The Drifty documentation uses a number of terms with a specific meaning, so its best to first learn the meaning of those. Here they come:
A client is meant to interact with Drifty in an asynchronous manner. That is, the client will post a simulation, receive an immediate response, but will need to regularly poll the api, waiting for the simulation to complete. Drifty is based on an async request-reply pattern, but please note that details in Drifty will differ from any other implementation of the same pattern.
The Drifty API has a machine-readable specification, written in OpenAPI version 3.. The human readable api reference documentation is auto-generated based on that OpenAPI specification.
Each OpenDrift model has its own resource. Each model resource has its own api specification, as the various of options for specificying a simulation run varies between each model.

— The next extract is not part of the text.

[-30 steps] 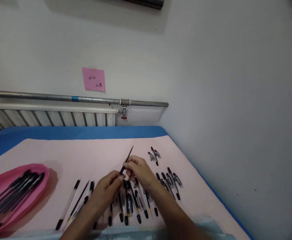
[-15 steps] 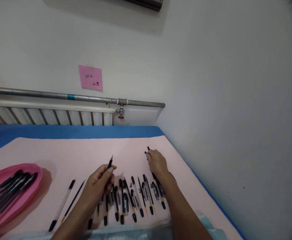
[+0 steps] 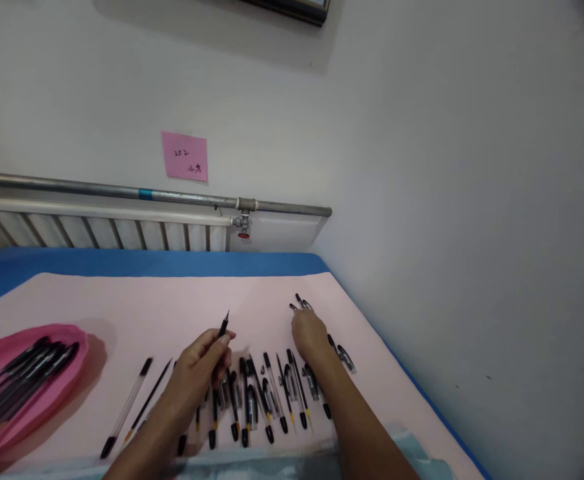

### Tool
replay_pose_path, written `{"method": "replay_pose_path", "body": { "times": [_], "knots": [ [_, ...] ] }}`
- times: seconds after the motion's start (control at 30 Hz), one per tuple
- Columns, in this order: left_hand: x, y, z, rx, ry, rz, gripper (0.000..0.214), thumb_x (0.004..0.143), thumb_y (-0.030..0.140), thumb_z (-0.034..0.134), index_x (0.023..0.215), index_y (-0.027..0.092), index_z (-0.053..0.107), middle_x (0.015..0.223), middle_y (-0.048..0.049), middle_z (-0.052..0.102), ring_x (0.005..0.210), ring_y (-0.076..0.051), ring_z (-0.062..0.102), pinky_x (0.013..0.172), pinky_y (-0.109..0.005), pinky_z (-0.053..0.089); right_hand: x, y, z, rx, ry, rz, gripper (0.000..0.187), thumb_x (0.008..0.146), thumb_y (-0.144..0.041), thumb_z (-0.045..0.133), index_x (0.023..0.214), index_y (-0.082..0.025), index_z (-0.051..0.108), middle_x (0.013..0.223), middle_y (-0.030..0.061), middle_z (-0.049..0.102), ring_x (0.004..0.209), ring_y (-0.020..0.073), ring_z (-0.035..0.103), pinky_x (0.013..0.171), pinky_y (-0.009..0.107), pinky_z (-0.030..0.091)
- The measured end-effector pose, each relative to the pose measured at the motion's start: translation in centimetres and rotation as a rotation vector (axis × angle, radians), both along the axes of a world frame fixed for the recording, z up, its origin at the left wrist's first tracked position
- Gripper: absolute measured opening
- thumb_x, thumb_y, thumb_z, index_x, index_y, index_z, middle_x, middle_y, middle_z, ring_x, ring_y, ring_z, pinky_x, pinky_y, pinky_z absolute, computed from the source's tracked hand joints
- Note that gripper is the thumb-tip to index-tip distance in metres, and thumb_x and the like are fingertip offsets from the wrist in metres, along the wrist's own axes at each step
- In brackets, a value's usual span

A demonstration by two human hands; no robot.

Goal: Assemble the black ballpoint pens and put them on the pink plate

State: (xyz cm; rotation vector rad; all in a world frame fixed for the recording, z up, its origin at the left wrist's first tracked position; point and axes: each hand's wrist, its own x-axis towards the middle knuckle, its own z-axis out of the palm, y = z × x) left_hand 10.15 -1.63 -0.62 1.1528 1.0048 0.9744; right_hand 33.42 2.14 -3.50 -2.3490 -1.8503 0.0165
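Note:
My left hand (image 3: 206, 360) is closed around a pen (image 3: 224, 325) with a black grip, its writing tip pointing up. Farther off to the right, my right hand (image 3: 311, 335) reaches down at a few black-and-clear pen pieces (image 3: 299, 300); its fingertips are hidden behind the hand, so its grip does not show. A clear pen cap with a black clip (image 3: 346, 359) lies just right of the right wrist. Between the two arms, several pen barrels, refills and caps (image 3: 267, 393) lie in a loose row.
At the left, a pink dish (image 3: 83, 350) holds several black-capped pens (image 3: 27, 383). A clear pen barrel (image 3: 127, 408) and a refill (image 3: 149, 397) lie beside it. The pink sheet (image 3: 137, 300) covers a blue surface (image 3: 187, 263) against the wall. Behind runs a radiator (image 3: 97, 230).
My right hand has shifted slightly left and lowered over the far pen pieces; the cap right of its wrist is now uncovered. My left hand keeps hold of the pen, nearly still.

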Motion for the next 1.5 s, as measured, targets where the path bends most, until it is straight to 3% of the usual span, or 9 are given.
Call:
{"method": "replay_pose_path", "body": {
  "times": [0.33,0.5,0.6,0.7,0.77,1.23,1.5],
  "knots": [
    [0.1,-0.1,-0.1,-0.020,0.051,-0.074,0.033,0.076,0.047,0.049,0.092,0.018,0.054,0.056,0.0062,0.049,0.038,-0.004,0.033,0.036,-0.016,0.022,-0.8,-0.7,0.8,0.030,0.214,0.015,0.023,0.074,-0.002,0.042,0.081,-0.008,0.062,0.090,0.0179,0.061,0.081,0.0216,0.058,0.070,0.029,0.040],
    [0.6,-0.6,0.5,-0.031,0.061,-0.127,0.034,0.076,0.048,0.049,0.090,0.018,0.054,0.057,0.0063,0.049,0.036,-0.004,0.032,0.036,-0.016,0.020,-2.3,-0.7,2.5,0.138,0.492,0.080,0.023,0.078,-0.015,0.040,0.091,-0.014,0.060,0.079,0.0067,0.062,0.072,0.0161,0.056,0.062,0.026,0.042],
    [0.9,-0.9,0.7,-0.028,0.053,-0.159,0.032,0.076,0.048,0.049,0.086,0.018,0.054,0.056,0.0062,0.048,0.036,-0.003,0.032,0.036,-0.016,0.019,-4.9,-1.1,3.9,0.198,0.799,0.142,0.026,0.080,-0.026,0.039,0.096,-0.017,0.057,0.072,0.0017,0.059,0.058,0.0117,0.053,0.052,0.022,0.041],
    [1.1,-1.0,0.3,-0.017,0.057,-0.180,0.031,0.076,0.048,0.049,0.077,0.017,0.052,0.056,0.0058,0.048,0.036,-0.003,0.031,0.035,-0.016,0.017,-7.4,-1.9,5.0,0.262,1.499,0.251,0.020,0.072,-0.029,0.053,0.085,-0.015,0.060,0.068,0.0011,0.058,0.051,0.0090,0.047,0.045,0.021,0.037],
    [1.1,-0.9,0.0,-0.016,0.060,-0.184,0.032,0.076,0.049,0.049,0.073,0.018,0.051,0.055,0.0058,0.048,0.035,-0.003,0.030,0.034,-0.017,0.016,-8.3,-2.5,5.4,0.254,1.718,0.286,0.018,0.067,-0.027,0.059,0.080,-0.015,0.063,0.066,0.0011,0.057,0.050,0.0080,0.046,0.045,0.021,0.035],
    [1.1,-0.9,0.5,-0.028,0.049,-0.178,0.028,0.077,0.046,0.048,0.075,0.018,0.050,0.055,0.0065,0.047,0.036,-0.003,0.028,0.035,-0.016,0.017,-8.9,-3.1,5.7,0.210,1.602,0.272,0.014,0.066,-0.023,0.061,0.077,-0.016,0.065,0.052,-0.0043,0.052,0.044,0.0068,0.043,0.045,0.021,0.033],
    [1.0,-0.6,0.2,-0.065,0.015,-0.143,0.032,0.074,0.050,0.051,0.071,0.018,0.050,0.048,0.0075,0.044,0.034,-0.002,0.025,0.035,-0.016,0.014,-9.0,-2.9,4.5,0.119,1.700,0.269,0.017,0.068,-0.028,0.061,0.076,-0.014,0.064,0.054,-0.0026,0.053,0.044,0.0069,0.045,0.043,0.020,0.032]
  ]
}}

Currently we have no existing client library support. So you have to write your own client code, to integrate with Drifty. This you can do either by generating code from the OpenAPI specification, or by using the api documentation as reference while writing the code manually.

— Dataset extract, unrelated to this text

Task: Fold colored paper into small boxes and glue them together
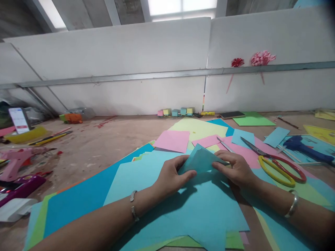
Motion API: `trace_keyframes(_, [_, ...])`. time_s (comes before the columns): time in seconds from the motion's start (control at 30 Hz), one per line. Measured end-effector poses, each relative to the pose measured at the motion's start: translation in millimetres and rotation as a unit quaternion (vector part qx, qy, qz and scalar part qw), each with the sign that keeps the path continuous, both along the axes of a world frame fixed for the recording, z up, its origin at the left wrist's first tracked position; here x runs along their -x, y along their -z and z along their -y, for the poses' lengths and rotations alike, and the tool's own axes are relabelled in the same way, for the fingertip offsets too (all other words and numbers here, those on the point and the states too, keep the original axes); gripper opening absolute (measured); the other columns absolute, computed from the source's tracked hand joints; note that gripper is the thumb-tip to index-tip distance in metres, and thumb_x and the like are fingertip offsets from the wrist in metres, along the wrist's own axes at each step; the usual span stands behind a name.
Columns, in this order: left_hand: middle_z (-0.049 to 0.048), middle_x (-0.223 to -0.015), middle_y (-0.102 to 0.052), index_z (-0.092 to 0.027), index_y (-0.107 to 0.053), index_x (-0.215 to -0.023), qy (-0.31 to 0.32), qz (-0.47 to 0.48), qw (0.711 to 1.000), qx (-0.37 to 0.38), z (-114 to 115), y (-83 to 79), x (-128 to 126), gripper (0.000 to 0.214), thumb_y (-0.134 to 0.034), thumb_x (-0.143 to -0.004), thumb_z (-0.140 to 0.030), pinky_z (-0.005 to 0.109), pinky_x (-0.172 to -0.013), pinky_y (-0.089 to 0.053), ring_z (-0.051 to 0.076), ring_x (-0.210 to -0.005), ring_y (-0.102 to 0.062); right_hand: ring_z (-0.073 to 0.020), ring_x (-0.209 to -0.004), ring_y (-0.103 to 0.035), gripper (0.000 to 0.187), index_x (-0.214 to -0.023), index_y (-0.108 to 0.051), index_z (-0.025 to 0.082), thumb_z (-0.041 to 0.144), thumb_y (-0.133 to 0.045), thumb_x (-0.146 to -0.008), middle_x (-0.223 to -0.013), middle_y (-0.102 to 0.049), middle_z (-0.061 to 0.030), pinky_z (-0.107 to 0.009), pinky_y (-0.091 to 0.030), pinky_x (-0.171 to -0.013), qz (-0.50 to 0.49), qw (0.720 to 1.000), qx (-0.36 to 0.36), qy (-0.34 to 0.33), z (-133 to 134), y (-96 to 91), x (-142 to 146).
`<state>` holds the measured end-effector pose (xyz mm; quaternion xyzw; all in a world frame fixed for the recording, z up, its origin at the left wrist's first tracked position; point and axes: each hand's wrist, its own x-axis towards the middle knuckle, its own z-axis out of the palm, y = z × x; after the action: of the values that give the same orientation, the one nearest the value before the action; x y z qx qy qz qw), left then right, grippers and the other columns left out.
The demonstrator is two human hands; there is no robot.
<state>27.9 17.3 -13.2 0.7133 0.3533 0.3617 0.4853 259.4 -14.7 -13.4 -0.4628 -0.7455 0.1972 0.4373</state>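
Folding a small piece of blue paper (199, 160) seems to be the step in hand. The paper is raised between both hands, just above a larger pale-blue sheet (141, 174) on the worktop (131, 130). The left hand (175, 174) grips its left side, thumb along the lower edge; the right hand (234, 166) pinches the right edge between thumb and fingers.

As far as shows, the paper is already bent to a peak with sloping faces. I judge the shaping only partway: the paper is not yet set down, and whether any edge is glued I cannot tell.

The scissors (268, 156) lie beside the right hand, not in use, near loose blue slips (276, 136). Small coloured blocks (175, 112) stand in a row by the wall. The pink glue gun (18, 158) lies at the far left, untouched.
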Motion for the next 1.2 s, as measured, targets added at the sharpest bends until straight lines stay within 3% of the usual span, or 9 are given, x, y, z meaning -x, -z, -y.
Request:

Drifty uses basic authentication, and each user of Drifty will get their own username and password when we set up their account.
Drifty API has a major version number for each model resource. The version number is treated as the major version number in semantic versioning. Smaller, backwards compatible changes will be done continuously. Particularly, we will add new options to a model resource by updating the OpenAPI specification.
For all significant changes, we will send out a description of the change on the mailinglist. We will also update the changelog.
We use regular 4xx and 5xx http status codes, as close as possible to the HTTP specification. Some errors will have a message of what went wrong in it. Some errors will respond with json. Do not encode those json error responses, as they might change without proper versioning as described above.